Bab 10 : Kinan Lagi

3.9K 236 6
                                    

Hana membuka mata, mendapati Tama sedang memandangnya, raut wajahnya seolah sejak tadi menunggu Hana bagun.

Hana bergerak bagun menegakan tubuhnya dengan cepat, menoleh kanan kiri, lalu mendapati Dimas sedang bersidekap memandangnya.

"Ayo pulang, aku dah sehat." Ujarnya buru-buru turun. "Ahhh!!" Pekiknya tidak menyadari tangannya sedang dipasangi infus. Tama buru-buru mengamkan tangan kanan Hana yang infusnya nyaris copot akibat kebodohan Hana.

"Udah copot aja, mimisan doang pake infus segala." Ujarnya memperhatikan Tama yang tengah memperbaiki kembali selang infusnya yang sedikit berdarah.

Tama menegakan tubuhnya usai memperbaiki posisi infus Hana, lalu menoleh ke arah Dimas. "Aku tinggal ya." Dimas mengangguk membiarkan Tama pergi.

"Sana kamu keluar juga," ketus Hana lalu bergerak menutup seluruh tubuhnya dengan selimut tebal.

Gara-gara Dimas, ia tak lagi bisa menemui Yuda. Yuda sudah tau bagaimana tidak bahagiannya Hana usai pernikahan, tidak mungkin Hana menemui Yuda yang sudah pasti akan mengasihaninya seperti Kenaya.

Di dalam selimut yang pengap Hana melirik kebelakang begitu mendengar suara kursi ditarik untuk diduduki di dekatnya.

Dimas tidak pergi.

Hana memejamkan mata, kapan Hana bisa bernafas lega jika Dimas berdiam diri di situ.

Tok-tok, "permisi, saya izin beri obat tambahan dulu ya bu," Hana lantas membuka selimut yang menutupi kepalanya, melotot pada sang perawat yang datang dengan nampan stanliess di kedua tangannya siap menyuntikan obat tambahan pada selang infus Hana.

"Apa lagi itu, saya cuma mimisan doang." protesnya merasa perawatannya kelewatan lebay. Orang mimisan hanya butuh istirahat. 

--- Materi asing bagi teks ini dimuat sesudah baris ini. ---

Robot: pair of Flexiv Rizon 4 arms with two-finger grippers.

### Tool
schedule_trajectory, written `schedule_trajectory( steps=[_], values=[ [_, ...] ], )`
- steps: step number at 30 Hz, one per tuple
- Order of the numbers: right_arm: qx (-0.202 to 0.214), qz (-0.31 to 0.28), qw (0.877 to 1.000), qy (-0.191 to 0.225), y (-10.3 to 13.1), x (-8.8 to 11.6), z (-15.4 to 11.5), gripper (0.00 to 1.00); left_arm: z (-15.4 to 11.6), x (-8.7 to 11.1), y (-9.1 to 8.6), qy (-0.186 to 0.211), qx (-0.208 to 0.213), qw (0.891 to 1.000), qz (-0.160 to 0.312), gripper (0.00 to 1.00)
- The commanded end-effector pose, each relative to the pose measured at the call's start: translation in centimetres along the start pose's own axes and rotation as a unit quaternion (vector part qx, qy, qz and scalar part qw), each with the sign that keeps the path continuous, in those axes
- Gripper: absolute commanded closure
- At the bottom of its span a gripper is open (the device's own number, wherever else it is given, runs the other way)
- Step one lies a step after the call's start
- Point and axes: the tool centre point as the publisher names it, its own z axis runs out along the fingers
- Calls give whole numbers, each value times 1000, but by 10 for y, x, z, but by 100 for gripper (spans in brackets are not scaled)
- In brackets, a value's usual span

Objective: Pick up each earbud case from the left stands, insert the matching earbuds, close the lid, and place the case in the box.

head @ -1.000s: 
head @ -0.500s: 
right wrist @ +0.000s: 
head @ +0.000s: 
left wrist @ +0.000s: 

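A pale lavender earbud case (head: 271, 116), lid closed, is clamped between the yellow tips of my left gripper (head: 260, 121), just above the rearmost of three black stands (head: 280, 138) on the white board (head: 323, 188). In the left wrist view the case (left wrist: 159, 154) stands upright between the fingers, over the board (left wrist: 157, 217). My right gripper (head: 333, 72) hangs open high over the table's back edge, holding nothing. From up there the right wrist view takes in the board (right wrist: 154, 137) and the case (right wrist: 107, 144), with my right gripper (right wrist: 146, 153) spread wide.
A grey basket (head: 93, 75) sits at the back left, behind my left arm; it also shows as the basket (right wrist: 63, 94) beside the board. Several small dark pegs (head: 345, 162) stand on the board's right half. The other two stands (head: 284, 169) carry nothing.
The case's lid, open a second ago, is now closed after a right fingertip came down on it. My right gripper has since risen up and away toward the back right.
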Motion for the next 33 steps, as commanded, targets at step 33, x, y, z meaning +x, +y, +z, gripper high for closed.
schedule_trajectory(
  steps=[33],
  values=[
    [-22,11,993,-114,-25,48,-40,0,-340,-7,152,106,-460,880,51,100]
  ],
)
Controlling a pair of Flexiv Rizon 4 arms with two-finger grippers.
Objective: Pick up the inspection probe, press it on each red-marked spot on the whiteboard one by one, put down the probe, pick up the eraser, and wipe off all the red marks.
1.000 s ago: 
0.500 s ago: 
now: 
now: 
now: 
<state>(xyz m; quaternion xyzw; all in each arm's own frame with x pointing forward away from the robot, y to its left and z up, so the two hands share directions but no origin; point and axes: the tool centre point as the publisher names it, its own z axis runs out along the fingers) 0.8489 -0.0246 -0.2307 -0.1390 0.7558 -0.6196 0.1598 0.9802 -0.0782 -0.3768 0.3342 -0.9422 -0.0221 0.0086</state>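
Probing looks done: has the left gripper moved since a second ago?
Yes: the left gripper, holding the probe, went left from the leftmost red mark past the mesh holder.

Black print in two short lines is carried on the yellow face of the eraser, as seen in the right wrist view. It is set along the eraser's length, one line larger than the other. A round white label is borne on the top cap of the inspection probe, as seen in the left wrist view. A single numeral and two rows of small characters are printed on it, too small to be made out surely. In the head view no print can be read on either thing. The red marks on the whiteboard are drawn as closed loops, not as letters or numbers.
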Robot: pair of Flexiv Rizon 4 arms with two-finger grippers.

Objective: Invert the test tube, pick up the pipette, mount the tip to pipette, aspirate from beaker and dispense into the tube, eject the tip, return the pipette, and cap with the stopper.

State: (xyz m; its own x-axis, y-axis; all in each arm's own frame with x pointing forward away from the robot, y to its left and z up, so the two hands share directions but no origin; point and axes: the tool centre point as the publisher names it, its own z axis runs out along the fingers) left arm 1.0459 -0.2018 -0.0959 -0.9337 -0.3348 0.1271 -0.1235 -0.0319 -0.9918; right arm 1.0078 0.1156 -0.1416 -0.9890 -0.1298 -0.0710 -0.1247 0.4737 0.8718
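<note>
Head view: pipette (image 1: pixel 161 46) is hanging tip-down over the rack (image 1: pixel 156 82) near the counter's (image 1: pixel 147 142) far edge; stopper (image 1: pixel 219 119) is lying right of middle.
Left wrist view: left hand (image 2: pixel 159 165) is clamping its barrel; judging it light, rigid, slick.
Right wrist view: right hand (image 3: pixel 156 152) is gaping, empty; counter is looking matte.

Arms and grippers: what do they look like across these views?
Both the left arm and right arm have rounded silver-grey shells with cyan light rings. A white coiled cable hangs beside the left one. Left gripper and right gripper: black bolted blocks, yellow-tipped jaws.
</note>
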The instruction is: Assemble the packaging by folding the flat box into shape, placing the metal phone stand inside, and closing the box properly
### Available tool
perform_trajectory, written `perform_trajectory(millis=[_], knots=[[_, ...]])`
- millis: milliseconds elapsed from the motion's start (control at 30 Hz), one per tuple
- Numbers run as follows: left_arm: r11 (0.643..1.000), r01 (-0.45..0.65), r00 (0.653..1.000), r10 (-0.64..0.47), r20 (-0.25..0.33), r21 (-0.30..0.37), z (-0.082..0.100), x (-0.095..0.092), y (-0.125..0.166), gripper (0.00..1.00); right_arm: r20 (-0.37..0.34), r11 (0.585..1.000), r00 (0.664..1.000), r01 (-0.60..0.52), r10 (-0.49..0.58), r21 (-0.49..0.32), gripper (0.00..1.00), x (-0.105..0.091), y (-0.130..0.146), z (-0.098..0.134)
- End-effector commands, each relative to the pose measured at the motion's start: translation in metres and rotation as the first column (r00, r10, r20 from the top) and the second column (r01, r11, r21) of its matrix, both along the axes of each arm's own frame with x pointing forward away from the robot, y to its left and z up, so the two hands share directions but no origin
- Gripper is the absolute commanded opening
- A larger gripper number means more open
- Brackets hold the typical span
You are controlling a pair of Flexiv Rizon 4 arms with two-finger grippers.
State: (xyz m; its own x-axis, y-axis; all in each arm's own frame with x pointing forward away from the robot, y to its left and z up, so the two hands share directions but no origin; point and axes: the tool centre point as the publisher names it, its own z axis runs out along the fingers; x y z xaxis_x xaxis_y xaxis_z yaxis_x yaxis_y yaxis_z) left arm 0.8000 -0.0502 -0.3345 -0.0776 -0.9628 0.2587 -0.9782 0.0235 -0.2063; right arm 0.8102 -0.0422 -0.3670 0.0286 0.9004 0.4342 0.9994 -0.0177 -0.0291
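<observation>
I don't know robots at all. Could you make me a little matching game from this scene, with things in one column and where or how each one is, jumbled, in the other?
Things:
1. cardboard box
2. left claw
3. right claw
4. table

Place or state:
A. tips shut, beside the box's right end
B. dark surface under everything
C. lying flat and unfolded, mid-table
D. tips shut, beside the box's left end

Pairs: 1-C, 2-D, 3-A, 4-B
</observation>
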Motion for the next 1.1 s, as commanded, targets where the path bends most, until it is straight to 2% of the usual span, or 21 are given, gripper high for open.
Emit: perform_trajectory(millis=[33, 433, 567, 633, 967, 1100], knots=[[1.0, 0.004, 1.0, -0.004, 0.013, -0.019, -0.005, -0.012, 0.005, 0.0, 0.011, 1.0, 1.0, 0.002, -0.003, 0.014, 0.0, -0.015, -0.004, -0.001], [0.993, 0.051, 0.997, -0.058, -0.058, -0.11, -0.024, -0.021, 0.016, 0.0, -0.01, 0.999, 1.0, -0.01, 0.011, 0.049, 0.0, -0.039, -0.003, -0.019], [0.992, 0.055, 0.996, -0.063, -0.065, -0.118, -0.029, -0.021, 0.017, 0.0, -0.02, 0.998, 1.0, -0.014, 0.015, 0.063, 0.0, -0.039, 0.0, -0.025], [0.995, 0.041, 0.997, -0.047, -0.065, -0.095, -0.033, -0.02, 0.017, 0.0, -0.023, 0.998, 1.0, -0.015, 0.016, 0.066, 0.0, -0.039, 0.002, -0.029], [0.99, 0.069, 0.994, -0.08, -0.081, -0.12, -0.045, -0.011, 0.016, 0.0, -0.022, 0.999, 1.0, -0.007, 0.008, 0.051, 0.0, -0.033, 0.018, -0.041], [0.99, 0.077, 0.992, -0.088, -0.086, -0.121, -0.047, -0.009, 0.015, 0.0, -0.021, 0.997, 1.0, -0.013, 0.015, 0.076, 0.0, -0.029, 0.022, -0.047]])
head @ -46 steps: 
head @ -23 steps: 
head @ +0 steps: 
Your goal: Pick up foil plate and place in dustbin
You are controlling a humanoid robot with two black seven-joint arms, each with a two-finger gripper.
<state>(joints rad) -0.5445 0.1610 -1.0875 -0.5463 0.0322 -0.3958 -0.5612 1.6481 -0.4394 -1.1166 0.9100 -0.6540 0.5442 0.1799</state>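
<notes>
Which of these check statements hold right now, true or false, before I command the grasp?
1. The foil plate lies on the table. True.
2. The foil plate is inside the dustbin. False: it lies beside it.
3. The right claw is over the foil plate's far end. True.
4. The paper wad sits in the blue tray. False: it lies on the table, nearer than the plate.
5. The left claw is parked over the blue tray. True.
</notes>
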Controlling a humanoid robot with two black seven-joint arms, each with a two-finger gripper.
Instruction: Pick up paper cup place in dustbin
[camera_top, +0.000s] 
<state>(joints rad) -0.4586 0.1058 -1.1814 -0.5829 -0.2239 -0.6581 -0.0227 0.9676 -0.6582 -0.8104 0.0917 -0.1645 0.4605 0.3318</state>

"Makasih ya sus," ucap Dimas di sana membiarkan sang perawat berlalu kembali.

Dipandangnya suaminya itu, "apa-apaan, mulai kasihan kamu sama aku iya? Karna bentar lagi mati kamu mulai baik sama aku iya?" Dimas tidak berkata apapun memilih duduk saja, "Jadi penasaran kalau aku dah nggak ada bakal seliar apa Kinan." gumamnya bergerak turun.

"Mau kemana?"

"Pipis! Kenapa mau ikut juga?" semburnya menyinisi Dimas kemudian bergerak kesal menarik tiang infusnya menuju kamar mandi. 

Malamnya, karena Tama meminta Hana beristirahat full seharian dan baru diperbolehkan pulang besok pagi, Hana yang bosan dikamar memilih untuk keluar sebentar menghirup udara di taman barat rumah sakit. 

"Ayo buruan nanti ketemu mama," omelnya pada Dimas yang belum juga ingin pulang. Hana menoleh kanan kiri begitu melewati koridor inap khusus lansia, walau mustahil bertemu mamanya di tempat itu, tidak ada yang tau jika tiba-tiba takdir yang selalu mengejutkannya malah mempertemukannya pada sang mama di tempat yang tidak Hana inginkan.

Dimas mendorong kursi roda milik Hana melewati pintu kaca besar, memasuki area taman luas yang penuh dengan rerumputan hijau lengkap dengan bunga-bunga yang masih menguncup belum siap memperlihatkan kecantikannya.

Hana menghirup udara dalam-dalam, lalu menoleh kebelakang mengangkat kepalanya memandang Dimas yang berdiri di belakang sana sembari menumpukan kedua tangannya di penggangan kursi roda. "Sana balik, aku mau sendiri." usirnya karena pada awalnya hanya meminta diantar bukan ditemani. 

Dimas lagi-laagi diam saja alhasil jadi menganggu Hana. Dimas sekarang bersikap seolah esok Hana tak akan lagi hidup. Pria yang dulu meliriknyapun sangat enggan kini memilih berada di dekatnya. Hana jadi merasa benar-benar sedang diingatkan bahwa umurnya sebentar lagi habis.